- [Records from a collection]
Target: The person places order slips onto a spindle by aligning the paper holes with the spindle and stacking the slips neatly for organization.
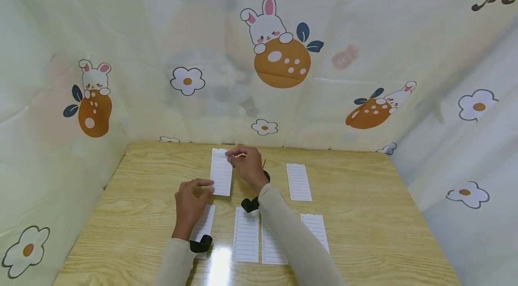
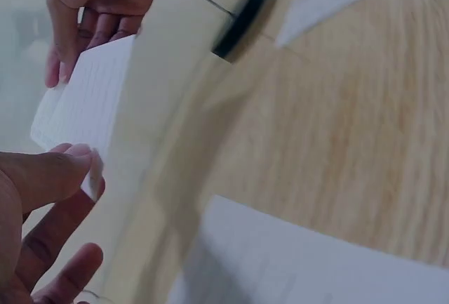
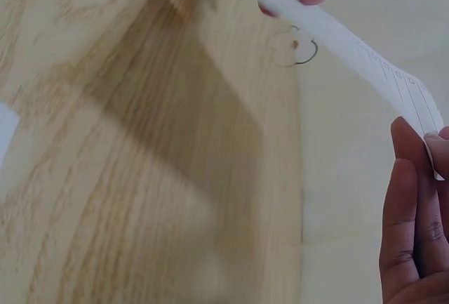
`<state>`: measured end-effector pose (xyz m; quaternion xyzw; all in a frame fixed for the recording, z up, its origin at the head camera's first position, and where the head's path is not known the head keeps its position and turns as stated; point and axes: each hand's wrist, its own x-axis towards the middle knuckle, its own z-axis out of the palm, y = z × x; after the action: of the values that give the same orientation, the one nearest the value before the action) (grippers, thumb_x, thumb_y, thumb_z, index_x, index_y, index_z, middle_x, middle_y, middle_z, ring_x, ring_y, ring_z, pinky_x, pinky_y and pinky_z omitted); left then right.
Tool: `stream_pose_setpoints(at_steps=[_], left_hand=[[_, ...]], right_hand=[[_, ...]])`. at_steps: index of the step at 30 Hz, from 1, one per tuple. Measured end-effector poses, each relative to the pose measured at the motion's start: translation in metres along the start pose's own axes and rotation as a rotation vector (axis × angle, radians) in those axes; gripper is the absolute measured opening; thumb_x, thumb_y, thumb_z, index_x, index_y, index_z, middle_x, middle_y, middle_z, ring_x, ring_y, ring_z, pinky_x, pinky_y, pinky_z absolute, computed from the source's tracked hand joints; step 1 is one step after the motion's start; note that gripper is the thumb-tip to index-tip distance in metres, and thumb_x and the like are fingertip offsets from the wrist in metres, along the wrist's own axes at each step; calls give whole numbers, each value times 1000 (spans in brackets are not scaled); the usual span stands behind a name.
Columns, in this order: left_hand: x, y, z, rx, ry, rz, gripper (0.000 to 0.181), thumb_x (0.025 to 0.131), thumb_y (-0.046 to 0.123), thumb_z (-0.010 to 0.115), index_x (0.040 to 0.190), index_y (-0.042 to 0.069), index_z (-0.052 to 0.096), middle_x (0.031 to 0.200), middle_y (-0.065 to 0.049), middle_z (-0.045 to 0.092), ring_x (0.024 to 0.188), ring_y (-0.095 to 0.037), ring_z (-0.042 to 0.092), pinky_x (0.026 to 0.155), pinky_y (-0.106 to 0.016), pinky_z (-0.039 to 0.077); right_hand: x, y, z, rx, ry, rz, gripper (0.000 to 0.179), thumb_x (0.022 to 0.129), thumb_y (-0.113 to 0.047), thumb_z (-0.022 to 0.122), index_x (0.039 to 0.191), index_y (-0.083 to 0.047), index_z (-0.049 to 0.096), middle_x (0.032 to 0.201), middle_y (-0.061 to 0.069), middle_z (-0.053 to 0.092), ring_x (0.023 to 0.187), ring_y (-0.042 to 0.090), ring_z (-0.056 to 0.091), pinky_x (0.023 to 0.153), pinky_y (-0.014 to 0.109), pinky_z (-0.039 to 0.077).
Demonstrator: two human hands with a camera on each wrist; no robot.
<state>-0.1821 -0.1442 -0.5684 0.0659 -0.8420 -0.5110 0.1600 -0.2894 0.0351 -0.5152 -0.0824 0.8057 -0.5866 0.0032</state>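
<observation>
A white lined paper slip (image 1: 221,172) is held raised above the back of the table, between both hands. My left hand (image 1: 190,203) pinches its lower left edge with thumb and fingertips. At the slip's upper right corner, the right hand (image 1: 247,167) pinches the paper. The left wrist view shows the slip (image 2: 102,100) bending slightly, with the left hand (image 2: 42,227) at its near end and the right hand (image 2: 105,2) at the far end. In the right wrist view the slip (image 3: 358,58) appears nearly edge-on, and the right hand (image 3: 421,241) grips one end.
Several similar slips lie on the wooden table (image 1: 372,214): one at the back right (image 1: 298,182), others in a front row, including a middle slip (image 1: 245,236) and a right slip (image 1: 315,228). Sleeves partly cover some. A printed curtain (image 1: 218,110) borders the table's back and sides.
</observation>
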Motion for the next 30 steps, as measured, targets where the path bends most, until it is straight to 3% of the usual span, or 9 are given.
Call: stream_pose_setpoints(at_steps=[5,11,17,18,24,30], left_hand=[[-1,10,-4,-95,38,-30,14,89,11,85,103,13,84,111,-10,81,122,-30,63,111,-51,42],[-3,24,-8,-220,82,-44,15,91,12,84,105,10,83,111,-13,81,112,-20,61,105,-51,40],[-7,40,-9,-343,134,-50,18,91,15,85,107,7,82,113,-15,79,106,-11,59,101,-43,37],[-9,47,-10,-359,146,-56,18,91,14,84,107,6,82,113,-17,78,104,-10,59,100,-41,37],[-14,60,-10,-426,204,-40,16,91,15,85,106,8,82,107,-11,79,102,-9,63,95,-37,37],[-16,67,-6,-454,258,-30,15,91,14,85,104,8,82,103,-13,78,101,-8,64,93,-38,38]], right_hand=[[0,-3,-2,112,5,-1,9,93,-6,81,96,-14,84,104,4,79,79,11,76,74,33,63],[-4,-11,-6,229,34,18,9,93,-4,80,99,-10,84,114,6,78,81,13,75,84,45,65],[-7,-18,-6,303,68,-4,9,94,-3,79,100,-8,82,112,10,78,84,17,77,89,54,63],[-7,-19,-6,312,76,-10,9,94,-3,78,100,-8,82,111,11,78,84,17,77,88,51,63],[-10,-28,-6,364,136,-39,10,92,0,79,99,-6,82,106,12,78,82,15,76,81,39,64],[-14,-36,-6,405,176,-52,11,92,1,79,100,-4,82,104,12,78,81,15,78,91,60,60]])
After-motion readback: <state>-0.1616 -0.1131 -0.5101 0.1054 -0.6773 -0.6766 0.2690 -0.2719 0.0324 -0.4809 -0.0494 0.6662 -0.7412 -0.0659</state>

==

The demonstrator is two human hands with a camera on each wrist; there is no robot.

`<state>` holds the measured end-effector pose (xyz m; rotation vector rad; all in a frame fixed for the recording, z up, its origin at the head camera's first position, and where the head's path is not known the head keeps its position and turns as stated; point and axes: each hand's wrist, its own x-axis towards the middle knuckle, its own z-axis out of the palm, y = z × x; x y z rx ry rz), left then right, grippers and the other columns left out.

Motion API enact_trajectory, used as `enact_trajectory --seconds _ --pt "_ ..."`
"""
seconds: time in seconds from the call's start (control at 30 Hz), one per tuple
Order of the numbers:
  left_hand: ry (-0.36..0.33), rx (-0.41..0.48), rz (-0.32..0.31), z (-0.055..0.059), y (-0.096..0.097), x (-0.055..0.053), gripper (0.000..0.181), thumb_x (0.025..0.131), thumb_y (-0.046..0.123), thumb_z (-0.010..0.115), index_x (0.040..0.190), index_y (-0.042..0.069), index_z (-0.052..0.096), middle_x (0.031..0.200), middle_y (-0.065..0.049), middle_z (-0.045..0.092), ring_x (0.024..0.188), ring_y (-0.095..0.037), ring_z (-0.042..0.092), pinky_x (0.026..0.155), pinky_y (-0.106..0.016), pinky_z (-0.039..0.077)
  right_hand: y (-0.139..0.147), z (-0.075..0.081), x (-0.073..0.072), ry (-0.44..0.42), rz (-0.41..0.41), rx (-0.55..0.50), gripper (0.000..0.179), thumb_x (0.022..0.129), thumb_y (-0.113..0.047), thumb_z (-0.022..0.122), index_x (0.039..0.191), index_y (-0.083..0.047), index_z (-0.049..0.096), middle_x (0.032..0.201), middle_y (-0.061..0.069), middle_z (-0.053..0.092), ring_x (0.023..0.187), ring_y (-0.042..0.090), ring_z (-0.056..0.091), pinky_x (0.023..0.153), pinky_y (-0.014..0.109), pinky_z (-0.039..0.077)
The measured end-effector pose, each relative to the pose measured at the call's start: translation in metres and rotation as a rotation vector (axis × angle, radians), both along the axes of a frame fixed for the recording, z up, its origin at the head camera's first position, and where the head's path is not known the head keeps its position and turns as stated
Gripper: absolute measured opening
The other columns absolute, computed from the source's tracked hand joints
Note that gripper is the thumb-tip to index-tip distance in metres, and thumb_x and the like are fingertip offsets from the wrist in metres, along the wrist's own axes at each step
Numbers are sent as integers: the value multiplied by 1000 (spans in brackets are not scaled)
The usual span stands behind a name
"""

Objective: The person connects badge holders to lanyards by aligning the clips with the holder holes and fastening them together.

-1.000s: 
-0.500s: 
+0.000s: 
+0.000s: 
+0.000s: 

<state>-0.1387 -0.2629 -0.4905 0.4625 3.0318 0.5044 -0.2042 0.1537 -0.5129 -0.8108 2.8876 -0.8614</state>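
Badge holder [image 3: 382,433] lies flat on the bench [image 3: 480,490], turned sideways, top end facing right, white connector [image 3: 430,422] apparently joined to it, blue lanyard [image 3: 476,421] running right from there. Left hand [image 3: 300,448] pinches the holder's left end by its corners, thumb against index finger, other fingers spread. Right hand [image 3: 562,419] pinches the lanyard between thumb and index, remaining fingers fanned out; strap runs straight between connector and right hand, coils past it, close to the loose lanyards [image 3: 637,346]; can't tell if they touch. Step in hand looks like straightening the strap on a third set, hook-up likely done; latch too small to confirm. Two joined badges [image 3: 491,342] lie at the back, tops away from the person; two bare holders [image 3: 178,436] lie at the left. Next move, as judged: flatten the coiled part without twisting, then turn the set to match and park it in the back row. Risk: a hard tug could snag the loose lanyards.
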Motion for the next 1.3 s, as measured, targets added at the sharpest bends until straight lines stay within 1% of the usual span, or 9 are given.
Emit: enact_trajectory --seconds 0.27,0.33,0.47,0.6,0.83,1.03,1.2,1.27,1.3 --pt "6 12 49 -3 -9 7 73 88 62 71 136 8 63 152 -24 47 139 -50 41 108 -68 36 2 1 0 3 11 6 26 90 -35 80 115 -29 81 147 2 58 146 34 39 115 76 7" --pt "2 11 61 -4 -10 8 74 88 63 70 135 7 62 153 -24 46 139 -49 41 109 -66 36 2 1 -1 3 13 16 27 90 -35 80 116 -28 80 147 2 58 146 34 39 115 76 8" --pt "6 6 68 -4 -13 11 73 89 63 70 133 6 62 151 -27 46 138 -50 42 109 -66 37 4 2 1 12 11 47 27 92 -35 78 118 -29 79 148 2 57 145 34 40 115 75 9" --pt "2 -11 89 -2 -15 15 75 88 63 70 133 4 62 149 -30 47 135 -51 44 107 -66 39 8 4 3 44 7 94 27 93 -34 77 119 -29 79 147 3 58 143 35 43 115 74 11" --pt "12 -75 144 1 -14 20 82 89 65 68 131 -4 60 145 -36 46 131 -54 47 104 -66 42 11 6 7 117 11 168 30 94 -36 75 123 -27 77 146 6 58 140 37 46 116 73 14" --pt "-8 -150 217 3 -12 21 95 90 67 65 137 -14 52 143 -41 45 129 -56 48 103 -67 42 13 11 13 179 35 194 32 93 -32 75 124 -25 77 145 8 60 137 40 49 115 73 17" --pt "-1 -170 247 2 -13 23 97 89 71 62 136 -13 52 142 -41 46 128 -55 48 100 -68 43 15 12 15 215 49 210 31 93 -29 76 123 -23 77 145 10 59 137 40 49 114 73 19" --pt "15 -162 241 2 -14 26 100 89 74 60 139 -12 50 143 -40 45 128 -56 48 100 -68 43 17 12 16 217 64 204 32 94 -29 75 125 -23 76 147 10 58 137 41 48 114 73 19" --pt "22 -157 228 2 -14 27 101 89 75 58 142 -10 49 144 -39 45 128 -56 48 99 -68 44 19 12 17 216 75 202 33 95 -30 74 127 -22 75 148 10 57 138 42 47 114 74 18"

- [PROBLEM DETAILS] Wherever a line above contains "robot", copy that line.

- [FINISHED TASK]
Demonstrator: two human hands with a camera on each wrist; no robot.
The demonstrator is two human hands with a camera on each wrist; there is no robot.

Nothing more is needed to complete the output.